Her father was born to a Galician-Jewish family in Lemberg in the Kingdom of Galicia and Lodomeria, part of Austria-Hungary (now Lviv in Ukraine) and was, in the 1920s, deputy director of Wiener Bankverein, and at the end of his life a director at the united Creditanstalt-Bankverein. Her mother, a pianist and a native of Budapest, in the Kingdom of Hungary, had come from an upper-class Hungarian-Jewish family. She had converted to Catholicism and was described as a "practicing Christian" who raised her daughter as a Christian, although Hedy was not baptized at the time.

As a child, Lamarr showed an interest in acting and was fascinated by theater and film. At the age of 12, she won a beauty contest in Vienna. She also began to learn about technological inventions with her father, who would take her out on walks, explaining how devices functioned.

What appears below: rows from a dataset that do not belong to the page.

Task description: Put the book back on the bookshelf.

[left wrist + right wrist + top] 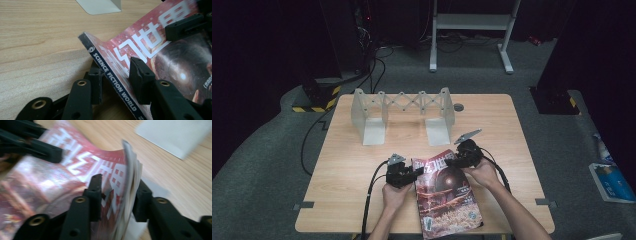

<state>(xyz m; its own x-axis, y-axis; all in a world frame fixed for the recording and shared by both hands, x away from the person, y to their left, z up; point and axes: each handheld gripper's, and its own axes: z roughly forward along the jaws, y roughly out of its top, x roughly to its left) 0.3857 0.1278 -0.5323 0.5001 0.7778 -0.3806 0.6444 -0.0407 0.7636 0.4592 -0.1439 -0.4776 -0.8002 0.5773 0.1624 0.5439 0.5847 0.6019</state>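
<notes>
A magazine (447, 195) with a red cover lies near the table's front edge; its spine (112, 77) reads "SCIENCE FICTION WORLD". My left gripper (417, 171) is shut on the top corner at the spine, one jaw under it and one on the cover (175, 62), and this corner is raised off the wood. My right gripper (449, 161) is shut on the opposite top corner, where the page edge (128, 182) curls upward between its jaws. In the right gripper view the cover (37, 177) is blurred.
A grey folding rack (402, 112) with two upright end plates stands on the wooden table (352, 165) behind the magazine; one of its base plates (100, 6) (172, 135) lies just ahead of the grippers. A small grey disc (458, 107) sits behind the rack's right end.
</notes>
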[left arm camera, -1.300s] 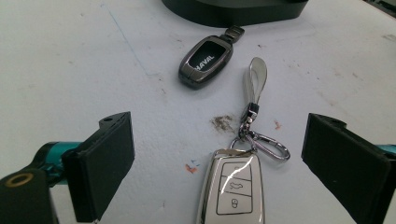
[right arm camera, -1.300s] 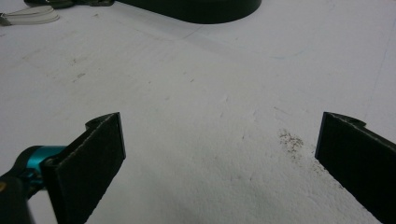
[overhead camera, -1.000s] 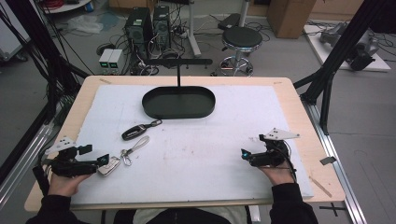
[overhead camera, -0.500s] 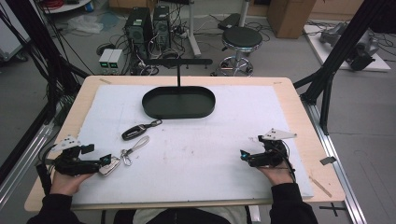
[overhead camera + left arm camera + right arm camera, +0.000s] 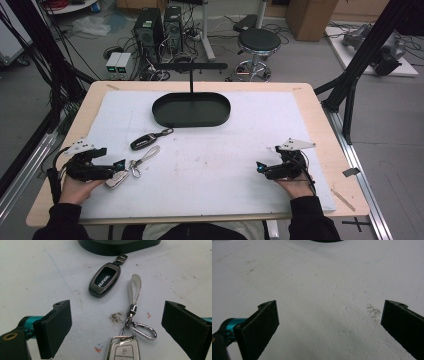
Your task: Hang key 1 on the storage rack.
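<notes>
Centre wide-spread left gripper (image 5: 117, 322) over near white key fob (image 5: 123, 349), then close squarely; right gripper (image 5: 329, 322) wide, idle.

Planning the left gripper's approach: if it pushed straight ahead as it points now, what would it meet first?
Probably the white key fob lying between the open left gripper jaws, then its silver carabiner and loop strap.

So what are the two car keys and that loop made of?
Dark key fob: glossy black face in a shiny metal-looking frame. White key fob: probably plastic, with a bright chrome-like rim. Loop strap: pale and smooth, maybe leather, I can't be sure; its clip shines like metal.
</notes>
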Available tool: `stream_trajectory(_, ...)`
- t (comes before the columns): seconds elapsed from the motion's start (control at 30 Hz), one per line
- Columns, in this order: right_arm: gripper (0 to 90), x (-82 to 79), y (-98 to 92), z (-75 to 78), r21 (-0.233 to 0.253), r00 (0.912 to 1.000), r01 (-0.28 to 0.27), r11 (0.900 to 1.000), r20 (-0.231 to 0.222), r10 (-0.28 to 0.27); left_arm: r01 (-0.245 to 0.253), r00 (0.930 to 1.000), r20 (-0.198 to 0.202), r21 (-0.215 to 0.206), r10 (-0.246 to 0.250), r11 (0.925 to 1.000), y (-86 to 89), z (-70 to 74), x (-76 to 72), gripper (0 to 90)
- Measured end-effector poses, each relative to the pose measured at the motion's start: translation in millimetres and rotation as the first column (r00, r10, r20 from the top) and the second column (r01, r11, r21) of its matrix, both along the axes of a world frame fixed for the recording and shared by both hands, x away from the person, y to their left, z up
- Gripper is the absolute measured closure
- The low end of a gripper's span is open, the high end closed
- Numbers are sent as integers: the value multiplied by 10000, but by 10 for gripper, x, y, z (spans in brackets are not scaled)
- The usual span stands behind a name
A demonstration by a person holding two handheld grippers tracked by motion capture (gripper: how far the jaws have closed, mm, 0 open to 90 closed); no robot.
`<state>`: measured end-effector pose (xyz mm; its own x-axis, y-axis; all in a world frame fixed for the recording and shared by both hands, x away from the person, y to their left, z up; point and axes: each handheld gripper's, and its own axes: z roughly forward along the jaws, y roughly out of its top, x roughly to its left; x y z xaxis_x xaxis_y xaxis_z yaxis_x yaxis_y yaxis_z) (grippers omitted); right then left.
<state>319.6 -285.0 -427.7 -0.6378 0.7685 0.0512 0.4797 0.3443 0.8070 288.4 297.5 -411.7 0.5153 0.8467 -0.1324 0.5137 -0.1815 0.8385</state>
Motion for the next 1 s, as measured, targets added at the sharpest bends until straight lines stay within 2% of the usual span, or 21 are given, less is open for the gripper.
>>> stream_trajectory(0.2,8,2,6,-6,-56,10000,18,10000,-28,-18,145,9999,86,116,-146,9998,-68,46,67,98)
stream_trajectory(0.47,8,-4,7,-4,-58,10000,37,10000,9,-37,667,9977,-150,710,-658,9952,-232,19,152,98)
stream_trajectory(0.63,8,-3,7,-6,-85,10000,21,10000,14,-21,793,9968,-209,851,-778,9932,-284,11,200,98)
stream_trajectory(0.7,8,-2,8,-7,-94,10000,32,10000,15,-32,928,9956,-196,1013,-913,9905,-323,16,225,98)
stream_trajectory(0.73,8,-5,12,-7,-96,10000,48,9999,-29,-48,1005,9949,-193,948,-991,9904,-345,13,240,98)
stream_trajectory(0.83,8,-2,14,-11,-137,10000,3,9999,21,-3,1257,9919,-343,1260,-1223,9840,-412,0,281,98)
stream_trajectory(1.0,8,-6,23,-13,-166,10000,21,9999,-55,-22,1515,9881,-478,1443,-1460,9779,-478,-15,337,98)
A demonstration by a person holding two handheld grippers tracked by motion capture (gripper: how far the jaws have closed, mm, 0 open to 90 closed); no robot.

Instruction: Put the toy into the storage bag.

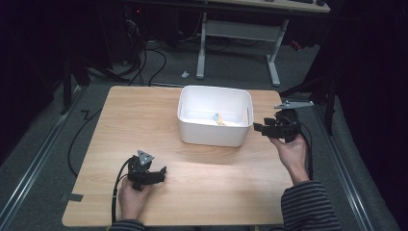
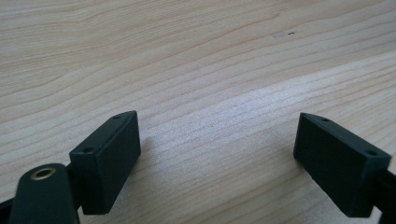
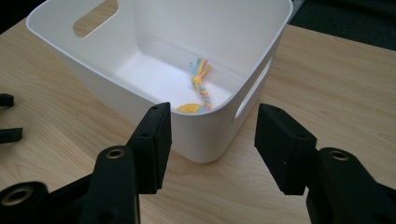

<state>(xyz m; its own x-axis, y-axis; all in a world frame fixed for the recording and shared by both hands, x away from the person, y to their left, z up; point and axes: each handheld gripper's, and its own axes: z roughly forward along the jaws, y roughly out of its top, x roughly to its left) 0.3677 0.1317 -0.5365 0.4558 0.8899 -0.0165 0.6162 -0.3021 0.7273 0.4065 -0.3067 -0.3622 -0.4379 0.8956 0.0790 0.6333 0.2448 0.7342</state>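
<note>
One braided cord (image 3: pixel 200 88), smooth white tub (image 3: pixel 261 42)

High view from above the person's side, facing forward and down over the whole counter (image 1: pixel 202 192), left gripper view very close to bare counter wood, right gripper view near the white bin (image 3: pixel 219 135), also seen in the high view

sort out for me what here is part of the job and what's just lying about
Likely part of the job:
- white bin
- braided yellow and blue rope lying in the bin
- left gripper, open over bare table
- right gripper, open beside the bin

Just about:
- wooden table
- desk frame behind
- cables on the floor
</note>
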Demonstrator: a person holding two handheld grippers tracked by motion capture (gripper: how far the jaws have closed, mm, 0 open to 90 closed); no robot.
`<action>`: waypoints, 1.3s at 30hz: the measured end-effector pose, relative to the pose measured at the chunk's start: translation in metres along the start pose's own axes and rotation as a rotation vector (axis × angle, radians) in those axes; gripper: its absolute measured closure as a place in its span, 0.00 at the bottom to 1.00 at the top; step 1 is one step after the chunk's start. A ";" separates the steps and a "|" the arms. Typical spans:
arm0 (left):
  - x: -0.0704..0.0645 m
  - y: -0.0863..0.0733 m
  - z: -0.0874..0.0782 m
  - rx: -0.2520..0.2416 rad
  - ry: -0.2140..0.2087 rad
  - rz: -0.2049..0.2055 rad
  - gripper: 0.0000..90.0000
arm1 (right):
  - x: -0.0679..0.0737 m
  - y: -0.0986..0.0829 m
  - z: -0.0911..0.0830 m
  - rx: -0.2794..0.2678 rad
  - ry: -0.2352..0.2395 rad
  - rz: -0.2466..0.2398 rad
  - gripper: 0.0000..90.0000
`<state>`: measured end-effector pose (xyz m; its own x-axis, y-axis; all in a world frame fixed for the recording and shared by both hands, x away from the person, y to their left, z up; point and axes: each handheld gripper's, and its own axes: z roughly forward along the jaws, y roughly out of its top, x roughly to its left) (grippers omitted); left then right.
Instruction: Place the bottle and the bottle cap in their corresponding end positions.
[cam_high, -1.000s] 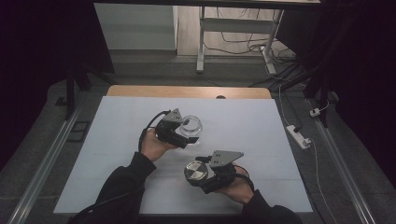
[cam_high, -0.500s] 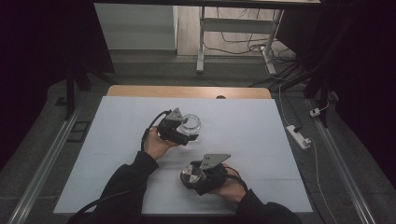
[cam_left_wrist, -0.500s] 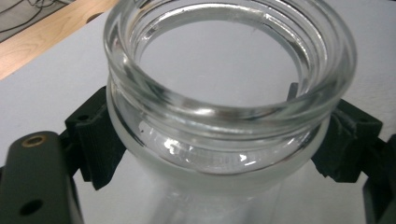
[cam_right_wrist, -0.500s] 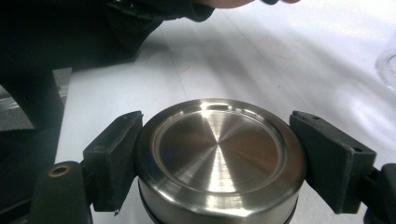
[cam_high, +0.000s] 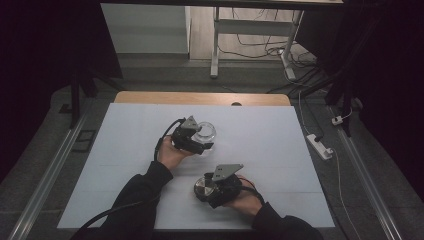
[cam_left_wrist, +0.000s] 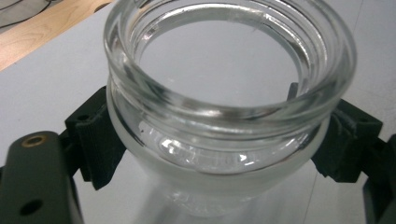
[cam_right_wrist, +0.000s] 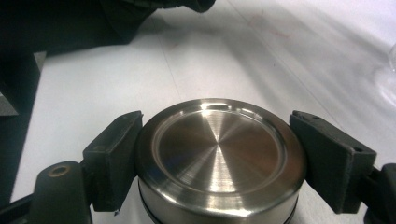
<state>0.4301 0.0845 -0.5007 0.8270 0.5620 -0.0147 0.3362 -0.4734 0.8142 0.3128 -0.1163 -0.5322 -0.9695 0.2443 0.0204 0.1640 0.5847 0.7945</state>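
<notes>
1. Holding steady: the left gripper has its jaws clamped on the body of the glass jar, one pad on each side below the threaded neck, near the middle of the white table.
2. Up close in the left gripper view, the jar stands upright with its mouth open and nothing inside; thick clear glass, bare screw thread showing.
3. Over to the right gripper: jaws closed on the metal lid, squeezing its rim from both sides, down near the table's front edge.
4. From the right gripper view the lid is brushed steel, round, flat face up, a dark seal line under the rim.
5. Key relation: the lid sits nearer the person than the jar, well apart from it and almost straight in front. My read is the right hand must carry it forward and over the open mouth, face level, the jar's axis being vertical.
</notes>
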 end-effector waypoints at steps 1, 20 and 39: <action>0.000 0.000 0.001 0.001 -0.001 0.000 0.18 | 0.000 0.000 0.001 0.008 -0.004 -0.002 0.22; 0.002 -0.009 0.011 0.034 -0.014 -0.003 0.17 | 0.001 -0.002 0.008 0.099 -0.062 -0.054 0.21; 0.002 -0.010 0.007 0.042 -0.016 -0.024 0.13 | 0.004 0.001 0.003 0.066 -0.054 0.026 0.10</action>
<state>0.4317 0.0857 -0.5133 0.8254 0.5629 -0.0436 0.3745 -0.4881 0.7884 0.3098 -0.1122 -0.5327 -0.9538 0.3003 0.0062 0.2022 0.6266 0.7526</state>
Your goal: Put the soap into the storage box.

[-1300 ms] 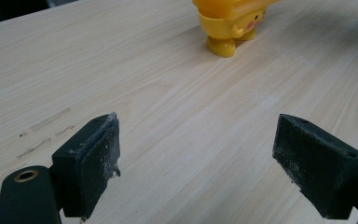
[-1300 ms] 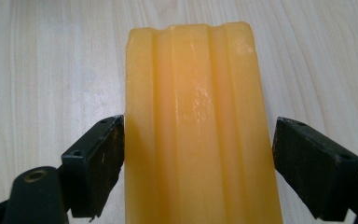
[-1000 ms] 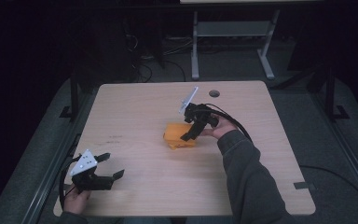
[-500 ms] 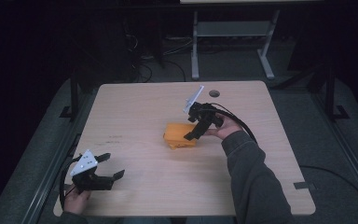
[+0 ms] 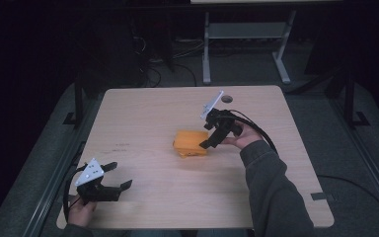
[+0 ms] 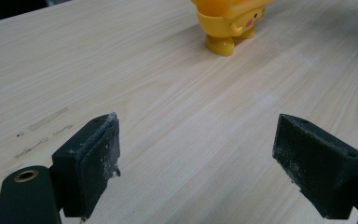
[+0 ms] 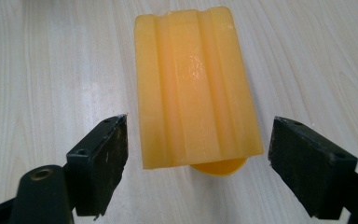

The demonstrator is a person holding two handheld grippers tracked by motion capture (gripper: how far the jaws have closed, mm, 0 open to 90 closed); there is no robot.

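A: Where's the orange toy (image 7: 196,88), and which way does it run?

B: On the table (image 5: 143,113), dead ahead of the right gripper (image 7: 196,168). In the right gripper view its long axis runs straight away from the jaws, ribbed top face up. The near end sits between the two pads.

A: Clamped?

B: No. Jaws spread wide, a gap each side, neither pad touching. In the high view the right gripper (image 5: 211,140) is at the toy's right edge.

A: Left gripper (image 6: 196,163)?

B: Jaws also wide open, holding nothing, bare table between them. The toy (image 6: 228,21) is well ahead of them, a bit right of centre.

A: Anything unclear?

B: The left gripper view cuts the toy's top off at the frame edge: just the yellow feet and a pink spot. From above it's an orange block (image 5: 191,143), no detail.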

Lamarr was taking acting classes in Vienna when one day, she forged a note from her mother and went to Sascha-Film and was able to have herself hired as a script girl. While there, she had a role as an extra in the romantic comedy Money on the Street (1930), and then a small speaking part in the comedy Storm in a Water Glass (1931). Producer Max Reinhardt then cast her in a play entitled The Weaker Sex, which was performed at the Theater in der Josefstadt. Reinhardt was so impressed with her that he brought her with him back to Berlin.

However, she never actually trained with Reinhardt or appeared in any of his Berlin productions. Instead, she met the Russian theatre producer Alexis Granowsky, who cast her in his film directorial debut, The Trunks of Mr. O.F. (1931), starring Walter Abel and Peter Lorre. Granowsky soon moved to Paris, but Lamarr stayed in Berlin and was given the lead role in No Money Needed (1932), a comedy directed by Carl Boese. Lamarr then starred in the film which made her internationally famous.

In early 1933, at age 18, Lamarr was given the lead in Gustav Machatý's film Ecstasy (Ekstase in German, Extase in Czech). She played the neglected young wife of an indifferent older man.